Species of butterfly

Callenya melaena, the metallic hedge blue, is a small butterfly found in India that belongs to the lycaenids or blues family.

==Description==
Male upperside: deep brown. Forewing: with the basal half dark blue, dull in certain lights, rich, shining and iridescent in others; this colour does not reach the costa, apex or termen where the ground colour forms a broad border to the blue. Hindwing: uniform brown; in certain lights iridescent blue over the basal third, but the blue does not reach either the costa or the dorsum. Underside; dull greyish white. Forewing: with the following fuscous-brown markings: a short transverse line on the discocellulars; a postdiscal transverse series of elongate spots or extremely short bars, the posterior three placed slightly en echelon, the one nearest the costa shifted well inwards; beyond this a transverse unbroken line, a subterminal series of small spots and an anteciliary dark line; costal margin somewhat broadly shaded with very pale brownish grey. Hindwing: a minute spot on dorsum near base of wing, a series of three subbasal spots placed obliquely across the wing and beyond them a much larger round subcostal spot in interspace 7, black; a short dusky brown line on the discocellulars, a brown spot above it in base of interspace 6; a transverse posterior discal series of five spots also brown, the upper four in a slight curve, the lowest shifted outwards out of line with the others; lastly, terminal transverse markings much as on the forewing, only the fuscous brown hue on the inner side of the subterminal series of spots replaced by a series of connected slender lunules. Cilia of forewings and hindwings grey.
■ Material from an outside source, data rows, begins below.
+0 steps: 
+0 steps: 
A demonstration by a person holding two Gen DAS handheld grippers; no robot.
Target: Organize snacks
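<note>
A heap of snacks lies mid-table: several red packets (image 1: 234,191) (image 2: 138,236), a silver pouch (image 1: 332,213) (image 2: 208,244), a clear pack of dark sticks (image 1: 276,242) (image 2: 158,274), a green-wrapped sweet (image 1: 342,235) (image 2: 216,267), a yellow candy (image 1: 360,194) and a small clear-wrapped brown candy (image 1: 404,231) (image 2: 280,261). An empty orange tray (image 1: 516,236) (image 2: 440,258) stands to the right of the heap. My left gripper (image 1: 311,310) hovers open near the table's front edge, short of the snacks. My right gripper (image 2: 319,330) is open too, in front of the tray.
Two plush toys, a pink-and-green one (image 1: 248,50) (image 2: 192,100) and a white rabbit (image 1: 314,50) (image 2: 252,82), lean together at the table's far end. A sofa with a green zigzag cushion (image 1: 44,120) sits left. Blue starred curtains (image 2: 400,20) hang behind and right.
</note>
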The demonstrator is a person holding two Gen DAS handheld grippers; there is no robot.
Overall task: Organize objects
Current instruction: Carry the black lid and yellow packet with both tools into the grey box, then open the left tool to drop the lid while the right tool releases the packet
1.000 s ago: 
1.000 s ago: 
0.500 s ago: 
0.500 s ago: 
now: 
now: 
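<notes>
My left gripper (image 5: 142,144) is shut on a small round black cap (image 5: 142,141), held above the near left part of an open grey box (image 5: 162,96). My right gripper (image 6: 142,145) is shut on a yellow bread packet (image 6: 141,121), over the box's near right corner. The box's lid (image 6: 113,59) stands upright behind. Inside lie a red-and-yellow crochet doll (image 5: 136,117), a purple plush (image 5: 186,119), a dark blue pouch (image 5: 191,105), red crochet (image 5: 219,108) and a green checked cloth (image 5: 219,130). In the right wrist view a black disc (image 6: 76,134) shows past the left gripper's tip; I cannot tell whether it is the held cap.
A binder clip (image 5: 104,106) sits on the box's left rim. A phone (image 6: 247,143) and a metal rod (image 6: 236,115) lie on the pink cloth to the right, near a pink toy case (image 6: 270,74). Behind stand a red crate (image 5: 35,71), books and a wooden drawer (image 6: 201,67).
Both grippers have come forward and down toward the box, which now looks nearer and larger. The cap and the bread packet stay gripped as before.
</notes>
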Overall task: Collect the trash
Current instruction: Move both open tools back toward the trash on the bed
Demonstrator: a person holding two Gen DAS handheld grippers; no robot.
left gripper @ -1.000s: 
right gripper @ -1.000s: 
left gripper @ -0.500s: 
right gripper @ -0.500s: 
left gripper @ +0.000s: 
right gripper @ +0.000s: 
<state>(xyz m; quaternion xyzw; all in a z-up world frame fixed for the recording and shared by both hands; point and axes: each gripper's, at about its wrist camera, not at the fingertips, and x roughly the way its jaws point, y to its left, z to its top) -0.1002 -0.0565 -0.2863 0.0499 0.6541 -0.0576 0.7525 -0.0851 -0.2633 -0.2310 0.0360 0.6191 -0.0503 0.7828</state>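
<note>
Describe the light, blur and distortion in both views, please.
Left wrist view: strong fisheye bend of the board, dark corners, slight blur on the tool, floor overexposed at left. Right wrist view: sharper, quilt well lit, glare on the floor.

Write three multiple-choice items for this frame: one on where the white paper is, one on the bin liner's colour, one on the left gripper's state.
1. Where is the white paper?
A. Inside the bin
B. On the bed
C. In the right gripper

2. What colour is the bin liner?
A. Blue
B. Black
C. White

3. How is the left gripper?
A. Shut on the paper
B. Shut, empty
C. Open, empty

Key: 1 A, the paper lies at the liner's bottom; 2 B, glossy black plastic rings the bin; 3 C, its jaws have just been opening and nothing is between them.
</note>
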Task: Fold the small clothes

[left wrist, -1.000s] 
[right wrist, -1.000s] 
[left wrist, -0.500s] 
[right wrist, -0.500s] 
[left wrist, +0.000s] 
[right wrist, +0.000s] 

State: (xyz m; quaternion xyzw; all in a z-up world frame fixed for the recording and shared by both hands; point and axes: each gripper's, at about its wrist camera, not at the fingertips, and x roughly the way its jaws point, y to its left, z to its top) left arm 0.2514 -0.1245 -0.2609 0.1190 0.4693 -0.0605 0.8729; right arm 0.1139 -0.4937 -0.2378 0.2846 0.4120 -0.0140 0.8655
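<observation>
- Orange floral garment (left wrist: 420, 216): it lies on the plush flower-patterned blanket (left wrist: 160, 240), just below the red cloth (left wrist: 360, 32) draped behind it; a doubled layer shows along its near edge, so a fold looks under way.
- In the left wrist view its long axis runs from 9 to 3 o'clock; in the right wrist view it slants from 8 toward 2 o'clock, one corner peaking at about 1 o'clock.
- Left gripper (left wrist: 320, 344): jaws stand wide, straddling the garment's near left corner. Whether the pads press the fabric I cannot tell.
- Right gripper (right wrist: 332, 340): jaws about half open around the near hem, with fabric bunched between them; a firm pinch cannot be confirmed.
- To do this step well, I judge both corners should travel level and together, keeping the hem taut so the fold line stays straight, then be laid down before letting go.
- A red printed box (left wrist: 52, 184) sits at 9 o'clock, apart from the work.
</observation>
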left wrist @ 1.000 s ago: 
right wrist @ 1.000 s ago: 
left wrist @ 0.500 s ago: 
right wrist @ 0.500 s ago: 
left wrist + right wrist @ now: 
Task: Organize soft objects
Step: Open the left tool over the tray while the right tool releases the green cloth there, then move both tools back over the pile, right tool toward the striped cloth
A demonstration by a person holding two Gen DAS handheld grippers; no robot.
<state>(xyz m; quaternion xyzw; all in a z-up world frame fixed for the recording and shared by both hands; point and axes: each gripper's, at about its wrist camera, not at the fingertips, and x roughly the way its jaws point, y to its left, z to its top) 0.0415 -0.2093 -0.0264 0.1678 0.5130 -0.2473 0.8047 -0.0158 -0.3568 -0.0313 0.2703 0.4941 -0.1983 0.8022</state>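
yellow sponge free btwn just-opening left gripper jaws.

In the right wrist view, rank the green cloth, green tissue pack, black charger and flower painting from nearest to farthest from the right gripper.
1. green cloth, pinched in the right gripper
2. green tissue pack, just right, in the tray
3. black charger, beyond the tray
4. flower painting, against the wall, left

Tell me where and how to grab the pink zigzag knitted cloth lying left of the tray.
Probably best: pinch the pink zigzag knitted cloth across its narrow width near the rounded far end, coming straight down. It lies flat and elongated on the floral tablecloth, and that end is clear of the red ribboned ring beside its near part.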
Antenna, head, thorax and abdomen dark brown, the antennae ringed with white; beneath: palpi, thorax and abdomen greyish white.

==Taxonomy==
The butterfly was earlier known as Lycaenopsis melaena and was placed in the genus Celastrina.

==Range==
It is found from Assam to Manipur in India and in Sumatra, Malaya, Indochina, Burma, Thailand and Laos.

==Subspecies==
- Callenya melaena melaena (Manipur, Burma, northern Thailand, Laos)
- Callenya melaena shonen (Taiwan)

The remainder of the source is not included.